Аня открыла холодильник:
– Масло у вас есть? И батон.
– Бутербродов ей хочешь сделать? Масло кончилось. Хочешь, сходи в магазин. 
 
Аня вышла за калитку и медленно пошла к остановке, вдыхая настоянный травяной дух ближнего луга и отмахиваясь от мошкары старой газетой. Идти ей было недолго, и она старалась шагать как можно медленнее. Навстречу ей шли какие-то местные, на которых она боялась поднять глаза. Ей было стыдно так, как только может быть стыдно человеку. 
Она вспомнила, как однажды в детстве ушла гулять на воле сразу после завтрака, уличив минутку, когда все в семье были заняты огородом. Неля увидела ее из-за забора и крикнула: «Ты куда?» «Во вникуда!» - ответила ей Аня и бросилась бежать со всех ног, словно у самого дома или у забора могли, как в страшной истории, вырасти длинные-предлинные руки, схватить ее и вернуть обратно.
На стене магазина, как и прежде, были расклеены объявления тех, кто хотел продать дачу, купить дачу, приобрести лодку или уголь. Аня купила масла, и батон, а себе черного хлеба, чтобы обгрызть его горбушку по пути домой. И, конечно, обгрызла, подолгу держа во рту солоноватую хлебную твердость. У горбушки был вкус недолгой детской свободы.
 
– Спит? – спросила Аня, переступив порог.
– Спит, – ответила Неля.
– Что читаешь?
– Да там взяла… Диккенс, вот, – она показала Ане обложку. – Не писатель, а просто зануда какой-то.
Аня, не глядя на нее, ушла в бабушкину комнату и на цыпочках добежала там до окна, чтобы поплотнее задернуть шторы. После уличной прохлады запах старости больно ударил ее в нос. 
Бабушка спала у стенки, почти провалившись в щель между кроватью и стеной, и показалась ей совсем маленькой, состоящей из одних только косточек под слишком теплым для лета одеялом.  
«Обич моя», - сама себе сказала Аня шепотом, пробуя слова на вкус. – «Обич моя». 
 
БЕГУН
Сергеич проснулся рано. С двенадцатого этажа гостиницы он долго и с удовольствием смотрел, как разбегается в разные стороны пока еще незнакомый ему город: отметил зеленую шапку близкого парка, пунктирную полоску набережной, мелькающую за крышами, и переброшенный через реку мост. Форточка была открыта - иначе Сергеич не спал, в номере было светло, ветрено и радостно, линолеум под босыми ногами – теплый, и хотелось скорее оказаться на улице.

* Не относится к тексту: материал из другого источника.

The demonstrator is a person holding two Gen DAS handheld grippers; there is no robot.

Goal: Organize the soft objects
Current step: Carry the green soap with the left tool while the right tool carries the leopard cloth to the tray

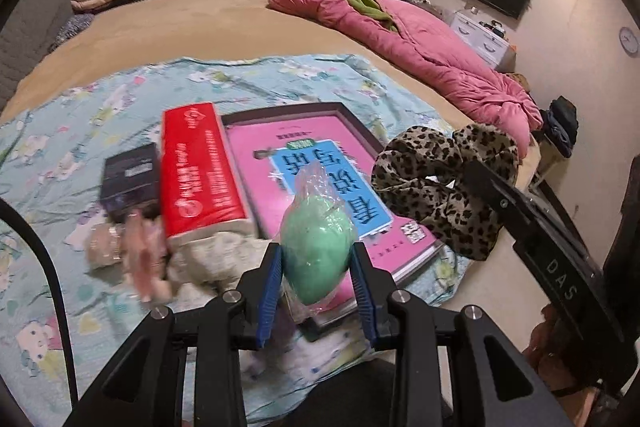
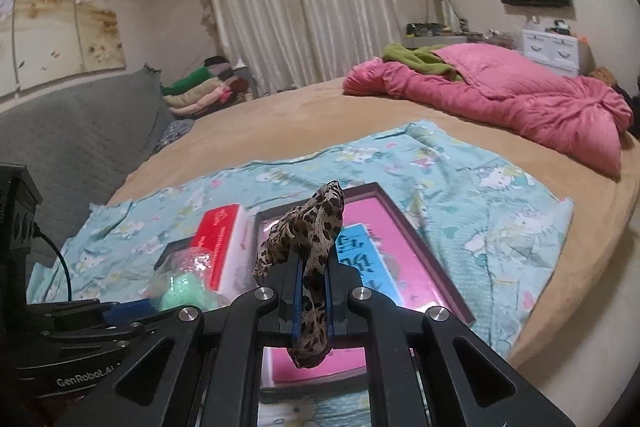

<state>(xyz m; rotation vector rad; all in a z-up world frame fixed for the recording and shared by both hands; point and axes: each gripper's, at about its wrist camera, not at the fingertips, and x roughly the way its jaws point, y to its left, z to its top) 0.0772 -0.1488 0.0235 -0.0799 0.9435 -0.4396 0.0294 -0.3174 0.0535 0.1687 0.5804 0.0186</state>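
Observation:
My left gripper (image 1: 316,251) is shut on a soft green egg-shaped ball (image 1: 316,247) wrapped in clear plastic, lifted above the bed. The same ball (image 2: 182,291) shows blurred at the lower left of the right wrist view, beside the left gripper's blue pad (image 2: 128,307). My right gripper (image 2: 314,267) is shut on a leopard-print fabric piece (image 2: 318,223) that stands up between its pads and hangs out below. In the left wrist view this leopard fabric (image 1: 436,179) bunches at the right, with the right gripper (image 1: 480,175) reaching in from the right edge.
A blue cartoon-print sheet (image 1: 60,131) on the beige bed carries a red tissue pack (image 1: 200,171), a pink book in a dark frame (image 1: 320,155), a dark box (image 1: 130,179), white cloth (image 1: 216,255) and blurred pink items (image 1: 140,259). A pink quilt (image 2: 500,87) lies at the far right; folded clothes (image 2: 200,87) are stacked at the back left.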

В холле было еще по-утреннему темно. С ментоловым вкусом зубной пасты во рту Сергеич вышел в ранний город и нетерпеливо, почти трусцой, устремился в ту сторону, где, как ему запомнилось, разлегся парк. Едва ли не только что закончился дождь: асфальт блестел влажно, люди несли мокрые зонты, а дождевые черви еще не все расползлись по газонам. 
Заполняя вчера в гостинице анкету на серой бумаге, напечатанную лет двадцать назад, в графе «Цель приезда» он едва не указал правду: «Полумарафон», но, споткнувшись под тяжелым взглядом женщины-администратора, написал скучное, не вызывающее ухмылки: «Турист». И все же увидел в ответ сведенные в недоумении брови: в этот город, вероятно, туристы стремились нечасто. 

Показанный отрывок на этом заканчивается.